§ INSTRUCTIONS FOR THE TASK: Output, word for word, the line that contains "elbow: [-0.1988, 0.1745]" and all lines following it to the end of the listing. Drop the pictures.

§ DATA EXCERPT:
-- Opening Marker --

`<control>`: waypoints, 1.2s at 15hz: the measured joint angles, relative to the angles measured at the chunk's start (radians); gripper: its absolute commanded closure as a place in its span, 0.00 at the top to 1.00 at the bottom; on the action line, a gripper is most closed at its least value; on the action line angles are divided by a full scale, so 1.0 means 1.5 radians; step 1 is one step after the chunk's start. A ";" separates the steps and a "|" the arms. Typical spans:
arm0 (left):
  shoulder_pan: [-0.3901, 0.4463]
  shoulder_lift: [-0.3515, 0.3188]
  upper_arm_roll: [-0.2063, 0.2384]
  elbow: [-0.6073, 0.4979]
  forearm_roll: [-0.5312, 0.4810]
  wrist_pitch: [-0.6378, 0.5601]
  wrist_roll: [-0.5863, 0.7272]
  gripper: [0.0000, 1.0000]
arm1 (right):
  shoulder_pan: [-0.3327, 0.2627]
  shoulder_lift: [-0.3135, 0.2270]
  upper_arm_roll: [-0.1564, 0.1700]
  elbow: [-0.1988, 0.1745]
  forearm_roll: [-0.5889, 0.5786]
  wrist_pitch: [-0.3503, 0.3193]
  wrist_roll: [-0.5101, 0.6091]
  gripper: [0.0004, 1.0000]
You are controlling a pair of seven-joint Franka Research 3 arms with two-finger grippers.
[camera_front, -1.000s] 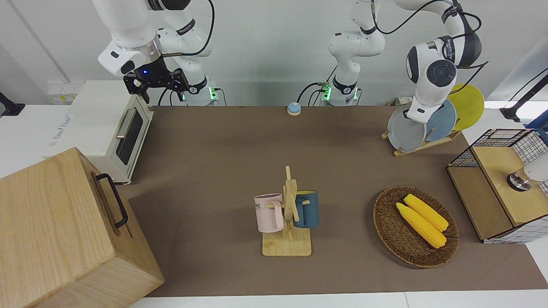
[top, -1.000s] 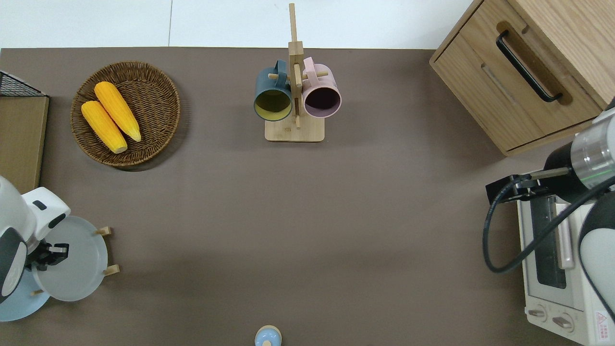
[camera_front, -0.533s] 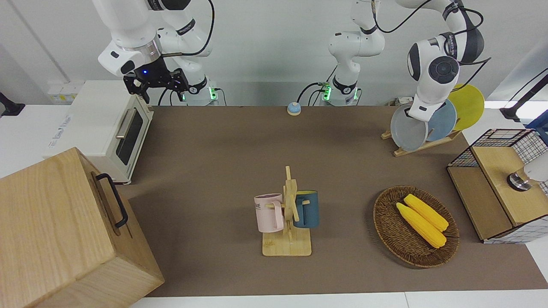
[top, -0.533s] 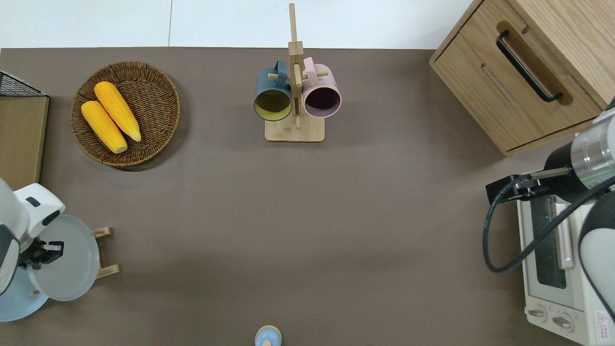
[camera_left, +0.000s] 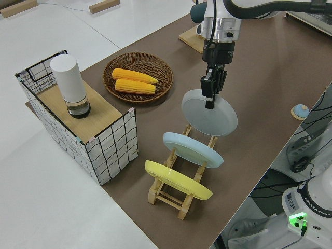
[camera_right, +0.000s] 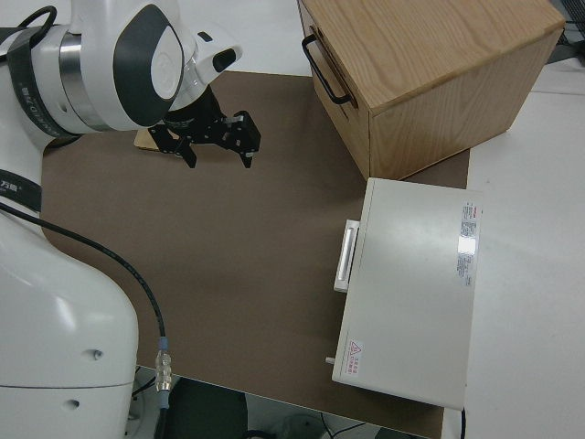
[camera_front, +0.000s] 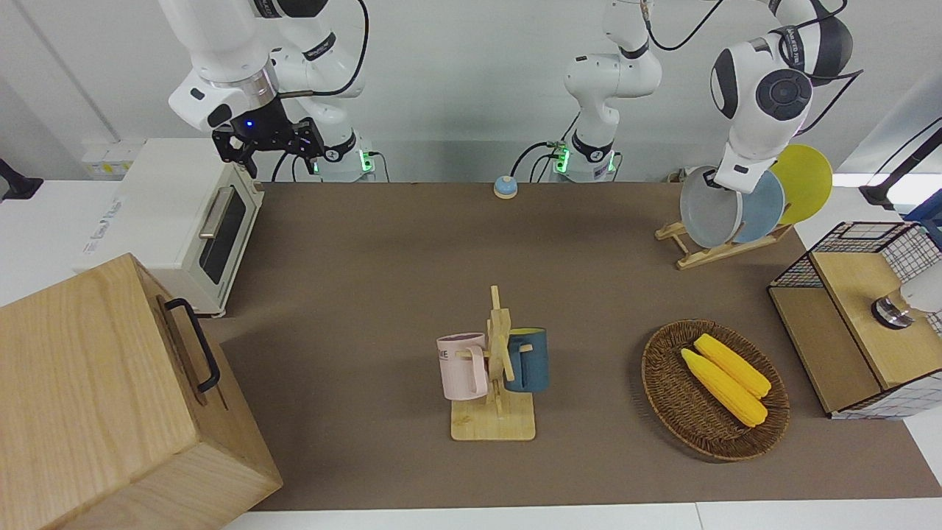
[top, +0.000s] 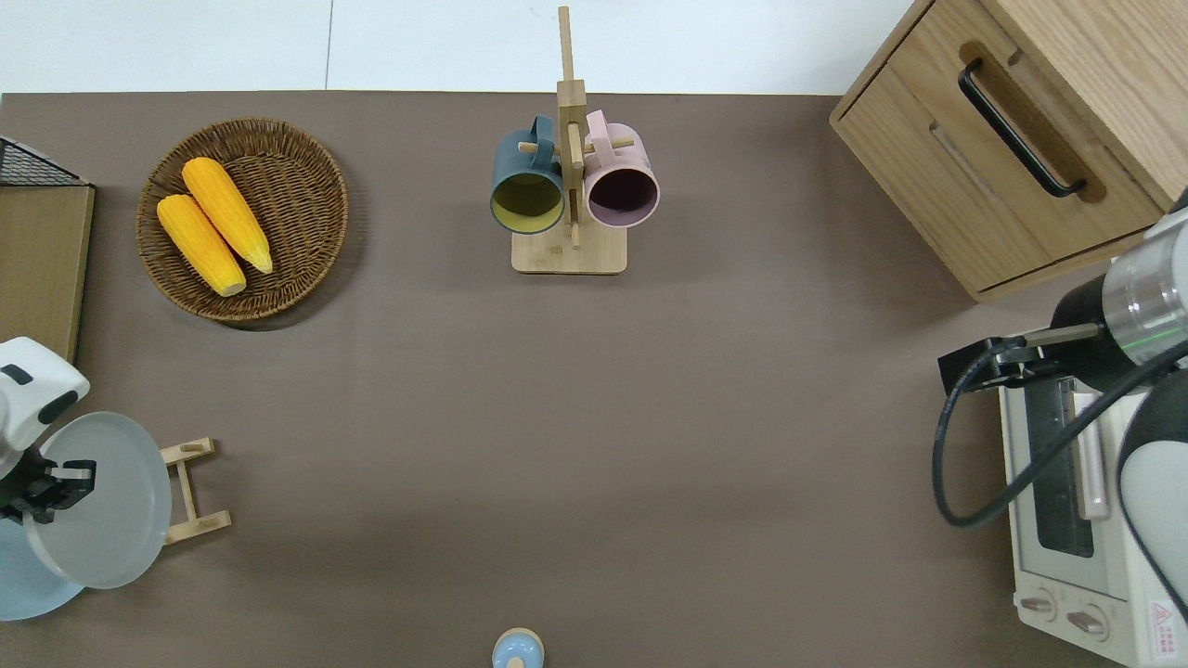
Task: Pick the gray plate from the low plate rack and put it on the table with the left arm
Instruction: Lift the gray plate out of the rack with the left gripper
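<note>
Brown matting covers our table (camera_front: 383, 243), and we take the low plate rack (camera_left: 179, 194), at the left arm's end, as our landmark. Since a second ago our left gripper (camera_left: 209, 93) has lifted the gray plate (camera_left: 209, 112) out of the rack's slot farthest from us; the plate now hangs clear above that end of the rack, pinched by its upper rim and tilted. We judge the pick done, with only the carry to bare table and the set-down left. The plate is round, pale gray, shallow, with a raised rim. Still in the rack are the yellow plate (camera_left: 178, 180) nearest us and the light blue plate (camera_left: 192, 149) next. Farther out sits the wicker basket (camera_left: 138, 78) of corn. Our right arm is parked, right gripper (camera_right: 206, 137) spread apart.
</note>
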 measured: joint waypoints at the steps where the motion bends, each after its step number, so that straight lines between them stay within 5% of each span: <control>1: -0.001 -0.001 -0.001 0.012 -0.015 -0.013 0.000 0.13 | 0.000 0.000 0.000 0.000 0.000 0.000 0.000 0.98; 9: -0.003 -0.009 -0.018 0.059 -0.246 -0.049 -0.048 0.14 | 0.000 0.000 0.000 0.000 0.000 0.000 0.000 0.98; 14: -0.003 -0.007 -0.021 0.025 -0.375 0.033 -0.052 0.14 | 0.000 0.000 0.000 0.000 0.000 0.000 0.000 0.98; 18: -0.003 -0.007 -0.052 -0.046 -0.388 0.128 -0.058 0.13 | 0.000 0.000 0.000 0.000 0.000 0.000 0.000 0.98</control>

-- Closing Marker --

§ TASK RESPONSE:
  elbow: [-0.1988, 0.1745]
  forearm_roll: [-0.5889, 0.5786]
  wrist_pitch: [-0.3503, 0.3193]
  wrist_roll: [-0.5101, 0.6091]
  gripper: [0.0004, 1.0000]
You are controlling a pair of seven-joint Franka Research 3 arms with two-finger grippers.
[camera_front, -1.000s] 
[top, -1.000s] 
[camera_front, -0.533s] 
[top, -0.533s] 
[camera_left, +0.000s] 
[camera_right, +0.000s] 
[camera_front, +0.000s] 
[top, +0.000s] 
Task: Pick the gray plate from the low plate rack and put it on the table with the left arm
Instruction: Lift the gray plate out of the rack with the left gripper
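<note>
Brown matting covers our table (camera_front: 383, 243), and we take the low plate rack (camera_left: 179, 194), at the left arm's end, as our landmark. Since a second ago our left gripper (camera_left: 209, 93) has lifted the gray plate (camera_left: 209, 112) out of the rack's slot farthest from us; the plate now hangs clear above that end of the rack, pinched by its upper rim and tilted. We judge the pick done, with only the carry to bare table and the set-down left. The plate is round, pale gray, shallow, with a raised rim. Still in the rack are the yellow plate (camera_left: 178, 180) nearest us and the light blue plate (camera_left: 192, 149) next. Farther out sits the wicker basket (camera_left: 138, 78) of corn. Our right arm is parked, right gripper (camera_right: 206, 137) spread apart.
</note>
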 measured: joint waypoints at the steps where the motion bends, each after its step number, so that straight lines between them stay within 5% of each span: <control>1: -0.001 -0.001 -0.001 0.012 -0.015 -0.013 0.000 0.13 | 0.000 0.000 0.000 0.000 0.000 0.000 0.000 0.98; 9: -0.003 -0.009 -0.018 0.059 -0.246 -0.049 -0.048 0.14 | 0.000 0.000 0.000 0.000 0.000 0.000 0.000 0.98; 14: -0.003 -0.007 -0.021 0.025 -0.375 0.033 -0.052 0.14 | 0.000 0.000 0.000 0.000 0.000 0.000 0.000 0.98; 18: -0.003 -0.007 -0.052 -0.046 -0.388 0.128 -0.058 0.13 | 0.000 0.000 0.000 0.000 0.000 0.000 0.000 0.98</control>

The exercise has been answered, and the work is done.